(Beginning of Data provided)

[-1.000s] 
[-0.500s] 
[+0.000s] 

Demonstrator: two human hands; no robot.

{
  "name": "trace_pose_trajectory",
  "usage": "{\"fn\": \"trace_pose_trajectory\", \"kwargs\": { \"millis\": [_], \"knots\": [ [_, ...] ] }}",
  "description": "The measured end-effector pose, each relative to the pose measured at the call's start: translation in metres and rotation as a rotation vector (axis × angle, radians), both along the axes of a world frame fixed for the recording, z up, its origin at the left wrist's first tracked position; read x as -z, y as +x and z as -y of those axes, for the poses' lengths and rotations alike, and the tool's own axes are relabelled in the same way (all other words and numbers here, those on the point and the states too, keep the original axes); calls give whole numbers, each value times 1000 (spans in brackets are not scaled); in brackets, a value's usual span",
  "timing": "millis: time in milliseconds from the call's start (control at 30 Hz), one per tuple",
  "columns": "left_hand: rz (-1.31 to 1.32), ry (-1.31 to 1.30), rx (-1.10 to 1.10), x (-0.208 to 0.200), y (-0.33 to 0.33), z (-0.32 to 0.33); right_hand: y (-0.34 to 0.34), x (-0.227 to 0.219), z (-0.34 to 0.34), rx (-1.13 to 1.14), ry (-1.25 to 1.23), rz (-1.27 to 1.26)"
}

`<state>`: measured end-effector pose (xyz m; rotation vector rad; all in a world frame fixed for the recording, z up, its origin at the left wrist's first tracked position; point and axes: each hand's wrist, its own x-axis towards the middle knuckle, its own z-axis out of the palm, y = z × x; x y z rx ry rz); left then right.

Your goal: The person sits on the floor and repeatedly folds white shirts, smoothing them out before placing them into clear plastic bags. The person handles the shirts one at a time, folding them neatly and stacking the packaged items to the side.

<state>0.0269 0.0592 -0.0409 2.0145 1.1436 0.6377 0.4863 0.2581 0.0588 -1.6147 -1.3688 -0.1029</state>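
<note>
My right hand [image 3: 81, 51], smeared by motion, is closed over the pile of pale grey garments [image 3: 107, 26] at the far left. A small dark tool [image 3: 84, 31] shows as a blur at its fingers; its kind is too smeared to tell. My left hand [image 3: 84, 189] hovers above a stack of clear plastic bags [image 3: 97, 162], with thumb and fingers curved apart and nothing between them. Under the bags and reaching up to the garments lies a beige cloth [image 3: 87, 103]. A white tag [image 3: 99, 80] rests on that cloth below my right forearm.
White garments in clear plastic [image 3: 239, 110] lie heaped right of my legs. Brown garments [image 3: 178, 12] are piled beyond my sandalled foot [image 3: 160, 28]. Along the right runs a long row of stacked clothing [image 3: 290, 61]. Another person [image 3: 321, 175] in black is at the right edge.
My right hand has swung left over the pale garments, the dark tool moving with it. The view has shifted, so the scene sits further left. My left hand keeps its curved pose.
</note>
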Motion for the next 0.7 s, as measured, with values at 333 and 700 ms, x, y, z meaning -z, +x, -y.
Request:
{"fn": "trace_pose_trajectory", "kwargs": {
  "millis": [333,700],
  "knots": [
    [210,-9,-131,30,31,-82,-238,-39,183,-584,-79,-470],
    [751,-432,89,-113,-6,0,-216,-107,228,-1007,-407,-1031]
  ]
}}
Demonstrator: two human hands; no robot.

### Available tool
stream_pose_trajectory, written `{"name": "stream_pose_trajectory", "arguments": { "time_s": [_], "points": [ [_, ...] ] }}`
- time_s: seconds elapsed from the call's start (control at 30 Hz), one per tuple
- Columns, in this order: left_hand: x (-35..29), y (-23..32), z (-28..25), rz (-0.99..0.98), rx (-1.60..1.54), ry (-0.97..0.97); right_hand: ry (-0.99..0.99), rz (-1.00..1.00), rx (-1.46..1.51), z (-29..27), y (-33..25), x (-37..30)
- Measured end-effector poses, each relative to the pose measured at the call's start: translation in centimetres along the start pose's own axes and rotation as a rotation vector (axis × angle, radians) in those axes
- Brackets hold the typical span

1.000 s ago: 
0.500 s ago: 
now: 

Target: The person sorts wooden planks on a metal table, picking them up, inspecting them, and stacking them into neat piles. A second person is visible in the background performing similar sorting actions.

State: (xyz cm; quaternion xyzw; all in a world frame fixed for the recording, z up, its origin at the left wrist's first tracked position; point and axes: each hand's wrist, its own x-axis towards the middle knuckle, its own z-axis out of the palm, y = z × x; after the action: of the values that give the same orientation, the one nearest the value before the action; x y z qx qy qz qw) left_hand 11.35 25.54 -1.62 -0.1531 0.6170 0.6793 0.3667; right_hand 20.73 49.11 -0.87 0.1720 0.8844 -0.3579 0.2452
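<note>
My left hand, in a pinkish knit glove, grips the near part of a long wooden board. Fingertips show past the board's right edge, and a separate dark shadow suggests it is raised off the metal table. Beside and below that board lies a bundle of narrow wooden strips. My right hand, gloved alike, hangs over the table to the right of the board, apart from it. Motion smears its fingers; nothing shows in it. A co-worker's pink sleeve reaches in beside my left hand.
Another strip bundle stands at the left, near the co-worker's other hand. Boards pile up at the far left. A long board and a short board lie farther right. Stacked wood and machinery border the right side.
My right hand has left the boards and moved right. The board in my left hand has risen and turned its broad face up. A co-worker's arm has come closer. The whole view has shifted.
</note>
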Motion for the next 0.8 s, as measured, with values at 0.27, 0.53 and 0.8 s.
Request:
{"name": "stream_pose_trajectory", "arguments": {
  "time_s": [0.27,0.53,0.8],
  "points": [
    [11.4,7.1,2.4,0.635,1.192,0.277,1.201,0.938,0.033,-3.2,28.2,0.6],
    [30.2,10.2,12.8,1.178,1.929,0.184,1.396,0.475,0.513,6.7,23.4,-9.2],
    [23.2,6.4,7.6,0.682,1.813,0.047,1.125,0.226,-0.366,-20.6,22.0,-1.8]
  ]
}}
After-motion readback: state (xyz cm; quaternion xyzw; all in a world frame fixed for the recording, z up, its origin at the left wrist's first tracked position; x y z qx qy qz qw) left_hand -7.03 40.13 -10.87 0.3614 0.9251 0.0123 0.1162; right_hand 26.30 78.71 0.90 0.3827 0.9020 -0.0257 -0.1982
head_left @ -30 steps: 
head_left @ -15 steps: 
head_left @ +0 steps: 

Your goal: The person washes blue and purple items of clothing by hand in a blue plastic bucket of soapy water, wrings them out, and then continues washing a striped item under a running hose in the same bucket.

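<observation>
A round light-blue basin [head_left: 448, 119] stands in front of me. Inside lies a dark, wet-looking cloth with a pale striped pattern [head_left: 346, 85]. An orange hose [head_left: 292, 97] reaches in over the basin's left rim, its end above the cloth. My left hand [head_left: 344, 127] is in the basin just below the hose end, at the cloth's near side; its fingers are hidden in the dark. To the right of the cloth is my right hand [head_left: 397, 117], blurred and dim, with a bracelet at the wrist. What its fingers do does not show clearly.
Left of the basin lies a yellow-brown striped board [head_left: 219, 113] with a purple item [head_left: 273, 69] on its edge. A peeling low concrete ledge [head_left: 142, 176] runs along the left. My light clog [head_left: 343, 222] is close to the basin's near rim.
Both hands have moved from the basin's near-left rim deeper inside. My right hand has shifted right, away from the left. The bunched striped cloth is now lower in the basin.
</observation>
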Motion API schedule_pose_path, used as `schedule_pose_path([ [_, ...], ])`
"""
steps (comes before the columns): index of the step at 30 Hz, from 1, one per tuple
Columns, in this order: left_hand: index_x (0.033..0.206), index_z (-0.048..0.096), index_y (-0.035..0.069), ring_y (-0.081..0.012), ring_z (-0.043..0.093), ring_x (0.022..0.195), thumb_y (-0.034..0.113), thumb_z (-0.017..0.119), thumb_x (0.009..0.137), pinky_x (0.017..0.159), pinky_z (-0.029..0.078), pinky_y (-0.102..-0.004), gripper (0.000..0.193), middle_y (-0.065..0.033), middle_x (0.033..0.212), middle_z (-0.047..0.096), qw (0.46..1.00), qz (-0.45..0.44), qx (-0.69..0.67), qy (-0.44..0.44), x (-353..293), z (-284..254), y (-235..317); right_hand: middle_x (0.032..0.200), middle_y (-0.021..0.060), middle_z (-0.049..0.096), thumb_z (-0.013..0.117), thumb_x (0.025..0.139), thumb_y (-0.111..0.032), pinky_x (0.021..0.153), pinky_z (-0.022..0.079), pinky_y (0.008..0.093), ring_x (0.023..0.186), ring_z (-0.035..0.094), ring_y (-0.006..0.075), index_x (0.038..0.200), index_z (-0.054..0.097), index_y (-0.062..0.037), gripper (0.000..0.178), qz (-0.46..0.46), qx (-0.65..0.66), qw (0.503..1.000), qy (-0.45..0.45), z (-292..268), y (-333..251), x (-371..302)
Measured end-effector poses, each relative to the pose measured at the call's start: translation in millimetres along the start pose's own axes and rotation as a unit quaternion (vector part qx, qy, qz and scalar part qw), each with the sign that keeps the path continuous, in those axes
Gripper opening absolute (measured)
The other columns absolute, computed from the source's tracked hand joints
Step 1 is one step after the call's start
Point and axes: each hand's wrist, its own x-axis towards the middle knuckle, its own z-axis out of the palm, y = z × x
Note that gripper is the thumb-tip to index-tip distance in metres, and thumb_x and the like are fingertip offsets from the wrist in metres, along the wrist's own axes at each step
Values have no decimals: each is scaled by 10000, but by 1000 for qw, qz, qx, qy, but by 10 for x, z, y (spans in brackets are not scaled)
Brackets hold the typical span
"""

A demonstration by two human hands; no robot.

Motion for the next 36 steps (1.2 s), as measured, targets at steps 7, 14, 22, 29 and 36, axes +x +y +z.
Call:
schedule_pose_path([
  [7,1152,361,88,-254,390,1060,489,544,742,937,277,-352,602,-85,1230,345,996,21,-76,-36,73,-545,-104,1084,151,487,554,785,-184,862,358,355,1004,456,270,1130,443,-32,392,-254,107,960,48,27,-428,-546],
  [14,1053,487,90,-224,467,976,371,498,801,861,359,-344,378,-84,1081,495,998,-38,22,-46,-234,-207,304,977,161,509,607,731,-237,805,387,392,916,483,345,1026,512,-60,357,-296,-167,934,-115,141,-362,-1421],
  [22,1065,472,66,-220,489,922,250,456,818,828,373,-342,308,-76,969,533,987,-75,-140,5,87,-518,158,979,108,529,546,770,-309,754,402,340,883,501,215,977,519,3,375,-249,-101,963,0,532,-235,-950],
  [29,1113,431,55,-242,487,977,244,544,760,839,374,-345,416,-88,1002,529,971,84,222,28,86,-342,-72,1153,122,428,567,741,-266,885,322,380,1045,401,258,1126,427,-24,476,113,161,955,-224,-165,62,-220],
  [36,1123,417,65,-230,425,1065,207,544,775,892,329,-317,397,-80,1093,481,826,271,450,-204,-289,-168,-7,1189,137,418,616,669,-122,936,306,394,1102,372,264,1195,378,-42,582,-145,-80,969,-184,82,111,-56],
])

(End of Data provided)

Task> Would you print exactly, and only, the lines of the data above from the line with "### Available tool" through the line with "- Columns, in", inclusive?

Reply>
### Available tool
stream_pose_trajectory, written `{"name": "stream_pose_trajectory", "arguments": { "time_s": [_], "points": [ [_, ...] ] }}`
- time_s: seconds elapsed from the call's start (control at 30 Hz), one per tuple
- Columns, in this order: left_hand: x (-35..29), y (-23..32), z (-28..25), rz (-0.99..0.98), rx (-1.60..1.54), ry (-0.97..0.97); right_hand: ry (-0.99..0.99), rz (-1.00..1.00), rx (-1.46..1.51), z (-29..27), y (-33..25), x (-37..30)

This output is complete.